**HOW TO COMPLETE THIS TASK**.
Scan the records below for the line with "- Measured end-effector" and the line with "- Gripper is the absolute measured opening". Repeat those two lines and every line between them exactly, and nothing else.

**SUPPLIED DATA**.
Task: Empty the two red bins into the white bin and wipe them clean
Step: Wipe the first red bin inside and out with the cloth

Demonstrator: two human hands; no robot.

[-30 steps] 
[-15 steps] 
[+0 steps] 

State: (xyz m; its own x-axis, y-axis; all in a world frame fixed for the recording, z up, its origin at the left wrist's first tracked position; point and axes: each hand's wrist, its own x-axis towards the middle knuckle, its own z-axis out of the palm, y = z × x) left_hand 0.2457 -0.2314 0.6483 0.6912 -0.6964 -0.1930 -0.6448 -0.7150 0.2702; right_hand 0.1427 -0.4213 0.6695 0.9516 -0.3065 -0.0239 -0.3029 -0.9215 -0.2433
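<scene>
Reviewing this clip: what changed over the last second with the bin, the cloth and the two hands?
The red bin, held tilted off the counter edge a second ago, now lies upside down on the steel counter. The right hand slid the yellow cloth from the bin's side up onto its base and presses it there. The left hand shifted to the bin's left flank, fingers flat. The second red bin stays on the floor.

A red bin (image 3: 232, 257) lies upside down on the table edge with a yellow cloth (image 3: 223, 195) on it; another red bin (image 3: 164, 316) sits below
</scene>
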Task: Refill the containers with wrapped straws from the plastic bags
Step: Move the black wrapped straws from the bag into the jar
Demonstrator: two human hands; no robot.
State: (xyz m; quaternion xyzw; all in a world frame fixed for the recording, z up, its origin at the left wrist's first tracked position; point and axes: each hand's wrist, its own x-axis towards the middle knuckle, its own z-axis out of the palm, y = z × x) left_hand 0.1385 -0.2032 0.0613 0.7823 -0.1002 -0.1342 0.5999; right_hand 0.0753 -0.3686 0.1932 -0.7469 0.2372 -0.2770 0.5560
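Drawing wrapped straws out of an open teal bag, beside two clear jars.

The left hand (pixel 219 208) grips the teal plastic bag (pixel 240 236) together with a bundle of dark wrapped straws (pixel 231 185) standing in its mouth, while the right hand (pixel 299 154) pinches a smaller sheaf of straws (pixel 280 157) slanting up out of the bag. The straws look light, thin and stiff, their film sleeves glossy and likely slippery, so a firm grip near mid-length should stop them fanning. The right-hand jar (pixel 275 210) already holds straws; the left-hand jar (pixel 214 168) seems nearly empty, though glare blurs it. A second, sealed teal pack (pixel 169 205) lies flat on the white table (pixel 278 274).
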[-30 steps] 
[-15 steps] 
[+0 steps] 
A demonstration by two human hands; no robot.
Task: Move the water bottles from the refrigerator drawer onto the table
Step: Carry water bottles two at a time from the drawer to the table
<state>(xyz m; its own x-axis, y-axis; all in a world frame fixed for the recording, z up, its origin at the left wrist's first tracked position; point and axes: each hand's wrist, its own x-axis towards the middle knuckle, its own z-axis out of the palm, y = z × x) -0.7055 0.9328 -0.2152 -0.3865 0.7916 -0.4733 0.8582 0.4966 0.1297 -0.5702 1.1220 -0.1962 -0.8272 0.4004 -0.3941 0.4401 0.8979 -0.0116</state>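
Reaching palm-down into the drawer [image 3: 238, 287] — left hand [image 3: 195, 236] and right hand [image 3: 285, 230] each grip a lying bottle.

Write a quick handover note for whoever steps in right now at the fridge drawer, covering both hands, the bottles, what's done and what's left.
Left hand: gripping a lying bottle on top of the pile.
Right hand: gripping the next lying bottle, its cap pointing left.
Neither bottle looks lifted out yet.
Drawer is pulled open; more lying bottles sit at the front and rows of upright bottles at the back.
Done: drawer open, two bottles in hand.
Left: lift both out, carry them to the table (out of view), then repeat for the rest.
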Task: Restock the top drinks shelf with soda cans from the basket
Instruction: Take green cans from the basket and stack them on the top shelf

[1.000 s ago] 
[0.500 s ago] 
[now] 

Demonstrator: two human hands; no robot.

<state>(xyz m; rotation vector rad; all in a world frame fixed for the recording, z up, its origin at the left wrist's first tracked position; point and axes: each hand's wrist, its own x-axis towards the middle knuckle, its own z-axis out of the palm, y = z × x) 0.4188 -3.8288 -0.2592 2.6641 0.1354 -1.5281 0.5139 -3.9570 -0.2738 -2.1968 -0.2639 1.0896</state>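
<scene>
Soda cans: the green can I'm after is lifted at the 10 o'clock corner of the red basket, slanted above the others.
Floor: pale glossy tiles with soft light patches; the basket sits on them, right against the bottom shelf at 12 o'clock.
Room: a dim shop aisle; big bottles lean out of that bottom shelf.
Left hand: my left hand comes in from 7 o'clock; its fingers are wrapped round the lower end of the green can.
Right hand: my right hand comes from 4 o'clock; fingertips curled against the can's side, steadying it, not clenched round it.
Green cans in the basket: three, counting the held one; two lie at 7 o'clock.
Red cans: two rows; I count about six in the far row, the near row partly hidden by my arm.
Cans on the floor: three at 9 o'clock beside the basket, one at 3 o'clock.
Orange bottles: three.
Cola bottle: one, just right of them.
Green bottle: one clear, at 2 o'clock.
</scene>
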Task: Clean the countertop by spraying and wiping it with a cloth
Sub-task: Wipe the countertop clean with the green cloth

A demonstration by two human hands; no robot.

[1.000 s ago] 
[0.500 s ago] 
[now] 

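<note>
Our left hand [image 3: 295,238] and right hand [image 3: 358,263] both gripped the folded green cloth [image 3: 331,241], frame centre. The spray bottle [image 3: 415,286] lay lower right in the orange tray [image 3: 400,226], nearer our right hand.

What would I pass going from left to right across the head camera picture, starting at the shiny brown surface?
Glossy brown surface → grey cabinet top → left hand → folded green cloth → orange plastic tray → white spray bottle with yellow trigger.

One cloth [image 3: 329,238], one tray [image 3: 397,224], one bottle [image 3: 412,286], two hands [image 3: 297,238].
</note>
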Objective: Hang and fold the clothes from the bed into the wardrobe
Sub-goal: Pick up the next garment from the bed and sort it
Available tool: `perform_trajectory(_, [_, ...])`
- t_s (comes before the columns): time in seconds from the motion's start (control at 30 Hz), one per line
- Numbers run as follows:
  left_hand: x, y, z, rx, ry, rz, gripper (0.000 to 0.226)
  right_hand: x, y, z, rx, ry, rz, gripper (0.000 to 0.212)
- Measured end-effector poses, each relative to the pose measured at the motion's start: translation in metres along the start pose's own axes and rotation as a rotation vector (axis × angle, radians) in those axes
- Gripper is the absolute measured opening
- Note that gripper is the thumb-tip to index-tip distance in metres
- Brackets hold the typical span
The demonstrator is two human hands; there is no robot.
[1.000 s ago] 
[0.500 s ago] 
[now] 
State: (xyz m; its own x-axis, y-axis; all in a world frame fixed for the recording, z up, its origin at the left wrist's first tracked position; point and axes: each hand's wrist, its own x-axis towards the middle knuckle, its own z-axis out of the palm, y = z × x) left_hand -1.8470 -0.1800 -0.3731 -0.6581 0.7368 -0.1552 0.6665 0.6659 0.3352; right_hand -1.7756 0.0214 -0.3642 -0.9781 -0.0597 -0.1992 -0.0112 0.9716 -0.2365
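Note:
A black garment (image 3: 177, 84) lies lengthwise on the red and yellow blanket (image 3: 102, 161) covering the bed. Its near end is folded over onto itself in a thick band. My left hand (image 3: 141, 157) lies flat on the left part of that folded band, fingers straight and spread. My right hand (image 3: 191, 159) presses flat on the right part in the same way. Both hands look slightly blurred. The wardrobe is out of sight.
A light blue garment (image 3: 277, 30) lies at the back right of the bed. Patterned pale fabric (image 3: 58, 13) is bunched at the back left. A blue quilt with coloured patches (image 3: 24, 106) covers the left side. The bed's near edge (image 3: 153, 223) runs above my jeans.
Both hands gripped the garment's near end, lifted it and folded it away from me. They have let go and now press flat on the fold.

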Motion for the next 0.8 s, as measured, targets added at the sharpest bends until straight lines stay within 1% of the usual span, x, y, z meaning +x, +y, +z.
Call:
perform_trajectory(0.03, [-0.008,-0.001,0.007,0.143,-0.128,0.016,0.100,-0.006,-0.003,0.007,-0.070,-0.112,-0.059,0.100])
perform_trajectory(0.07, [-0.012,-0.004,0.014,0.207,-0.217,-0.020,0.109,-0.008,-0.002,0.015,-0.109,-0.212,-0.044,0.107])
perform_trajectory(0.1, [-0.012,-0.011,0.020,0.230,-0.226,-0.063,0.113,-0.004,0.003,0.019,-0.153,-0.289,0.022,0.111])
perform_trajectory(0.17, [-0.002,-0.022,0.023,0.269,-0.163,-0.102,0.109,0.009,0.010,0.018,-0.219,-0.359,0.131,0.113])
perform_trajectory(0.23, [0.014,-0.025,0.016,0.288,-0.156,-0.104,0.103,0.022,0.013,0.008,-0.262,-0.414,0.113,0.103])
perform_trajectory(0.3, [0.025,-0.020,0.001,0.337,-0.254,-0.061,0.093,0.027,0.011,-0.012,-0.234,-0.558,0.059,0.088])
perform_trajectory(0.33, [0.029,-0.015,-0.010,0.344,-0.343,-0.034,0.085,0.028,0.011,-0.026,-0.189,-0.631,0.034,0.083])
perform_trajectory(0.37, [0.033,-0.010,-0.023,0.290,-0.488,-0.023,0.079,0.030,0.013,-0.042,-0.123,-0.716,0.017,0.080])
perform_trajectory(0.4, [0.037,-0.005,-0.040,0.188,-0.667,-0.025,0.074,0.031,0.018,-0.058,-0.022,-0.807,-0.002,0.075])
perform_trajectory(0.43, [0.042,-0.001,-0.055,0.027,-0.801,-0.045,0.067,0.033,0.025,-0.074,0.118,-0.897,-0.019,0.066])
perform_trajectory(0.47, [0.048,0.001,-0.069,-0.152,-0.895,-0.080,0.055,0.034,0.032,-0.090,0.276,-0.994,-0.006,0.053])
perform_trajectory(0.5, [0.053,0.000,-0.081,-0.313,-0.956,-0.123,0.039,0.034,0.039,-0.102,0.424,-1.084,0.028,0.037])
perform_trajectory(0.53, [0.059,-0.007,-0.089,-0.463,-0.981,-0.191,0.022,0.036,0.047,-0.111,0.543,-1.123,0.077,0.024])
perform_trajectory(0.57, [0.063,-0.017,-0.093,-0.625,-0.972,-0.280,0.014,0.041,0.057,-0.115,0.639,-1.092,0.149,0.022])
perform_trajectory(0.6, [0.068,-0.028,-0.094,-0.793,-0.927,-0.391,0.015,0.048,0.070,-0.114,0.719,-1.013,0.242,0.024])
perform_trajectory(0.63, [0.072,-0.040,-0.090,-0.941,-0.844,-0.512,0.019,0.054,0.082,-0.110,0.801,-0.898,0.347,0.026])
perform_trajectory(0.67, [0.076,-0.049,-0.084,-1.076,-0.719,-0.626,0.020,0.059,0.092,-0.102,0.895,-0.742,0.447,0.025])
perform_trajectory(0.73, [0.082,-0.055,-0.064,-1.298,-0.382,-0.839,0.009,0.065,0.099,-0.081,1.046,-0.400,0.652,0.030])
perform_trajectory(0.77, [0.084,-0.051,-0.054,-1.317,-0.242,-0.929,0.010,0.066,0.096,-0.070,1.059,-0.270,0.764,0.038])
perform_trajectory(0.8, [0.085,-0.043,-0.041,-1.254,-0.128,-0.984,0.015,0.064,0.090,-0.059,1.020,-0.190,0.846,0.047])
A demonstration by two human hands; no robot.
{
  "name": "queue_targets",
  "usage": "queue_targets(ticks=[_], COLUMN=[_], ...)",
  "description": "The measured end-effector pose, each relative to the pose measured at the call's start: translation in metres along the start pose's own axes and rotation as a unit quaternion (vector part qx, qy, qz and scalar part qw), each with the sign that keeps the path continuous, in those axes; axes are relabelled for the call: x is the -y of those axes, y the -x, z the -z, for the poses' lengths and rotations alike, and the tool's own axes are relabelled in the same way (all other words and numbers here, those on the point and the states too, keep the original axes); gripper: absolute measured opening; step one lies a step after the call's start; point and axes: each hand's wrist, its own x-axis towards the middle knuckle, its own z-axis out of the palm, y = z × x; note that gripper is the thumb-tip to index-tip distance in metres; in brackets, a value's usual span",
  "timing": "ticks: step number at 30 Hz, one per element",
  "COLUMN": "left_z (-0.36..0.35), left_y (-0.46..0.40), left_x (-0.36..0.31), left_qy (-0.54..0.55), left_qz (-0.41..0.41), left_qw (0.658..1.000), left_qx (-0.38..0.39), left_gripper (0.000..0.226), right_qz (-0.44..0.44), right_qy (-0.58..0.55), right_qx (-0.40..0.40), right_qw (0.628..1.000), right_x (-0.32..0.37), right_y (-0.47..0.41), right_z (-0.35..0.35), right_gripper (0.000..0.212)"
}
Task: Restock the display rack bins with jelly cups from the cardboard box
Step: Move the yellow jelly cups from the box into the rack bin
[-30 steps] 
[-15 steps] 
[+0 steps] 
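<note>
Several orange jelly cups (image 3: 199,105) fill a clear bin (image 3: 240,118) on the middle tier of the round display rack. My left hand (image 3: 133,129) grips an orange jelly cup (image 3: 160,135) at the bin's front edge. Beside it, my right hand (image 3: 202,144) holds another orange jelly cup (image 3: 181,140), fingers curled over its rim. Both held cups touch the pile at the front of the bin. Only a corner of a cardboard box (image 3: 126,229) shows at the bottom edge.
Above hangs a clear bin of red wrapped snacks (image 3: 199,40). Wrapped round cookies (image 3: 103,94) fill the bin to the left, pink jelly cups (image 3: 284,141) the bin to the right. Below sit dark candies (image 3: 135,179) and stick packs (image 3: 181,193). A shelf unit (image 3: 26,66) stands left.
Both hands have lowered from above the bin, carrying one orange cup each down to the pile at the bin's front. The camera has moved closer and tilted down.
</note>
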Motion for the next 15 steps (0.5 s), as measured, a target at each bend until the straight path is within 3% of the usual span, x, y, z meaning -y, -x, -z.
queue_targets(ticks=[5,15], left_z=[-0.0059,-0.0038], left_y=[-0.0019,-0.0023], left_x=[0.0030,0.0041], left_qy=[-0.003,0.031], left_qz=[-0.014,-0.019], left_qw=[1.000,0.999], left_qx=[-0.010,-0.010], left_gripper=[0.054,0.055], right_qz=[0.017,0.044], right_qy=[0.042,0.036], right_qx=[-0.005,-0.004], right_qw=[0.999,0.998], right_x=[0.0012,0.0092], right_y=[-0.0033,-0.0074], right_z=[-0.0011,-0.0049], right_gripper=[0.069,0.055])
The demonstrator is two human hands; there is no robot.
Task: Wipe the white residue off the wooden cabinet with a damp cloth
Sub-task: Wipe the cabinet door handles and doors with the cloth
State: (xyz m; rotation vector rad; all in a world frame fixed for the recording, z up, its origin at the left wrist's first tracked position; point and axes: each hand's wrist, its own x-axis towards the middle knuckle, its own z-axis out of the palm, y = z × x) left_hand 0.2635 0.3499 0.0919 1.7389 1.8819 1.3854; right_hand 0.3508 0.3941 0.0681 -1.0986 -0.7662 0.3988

**WRITTEN ANSWER**.
- Measured end-effector poses, each relative to the pose measured at the motion's start: translation in metres along the start pose's own axes and rotation as a rotation vector (axis × angle, radians) in those axes
- Gripper is the absolute measured opening

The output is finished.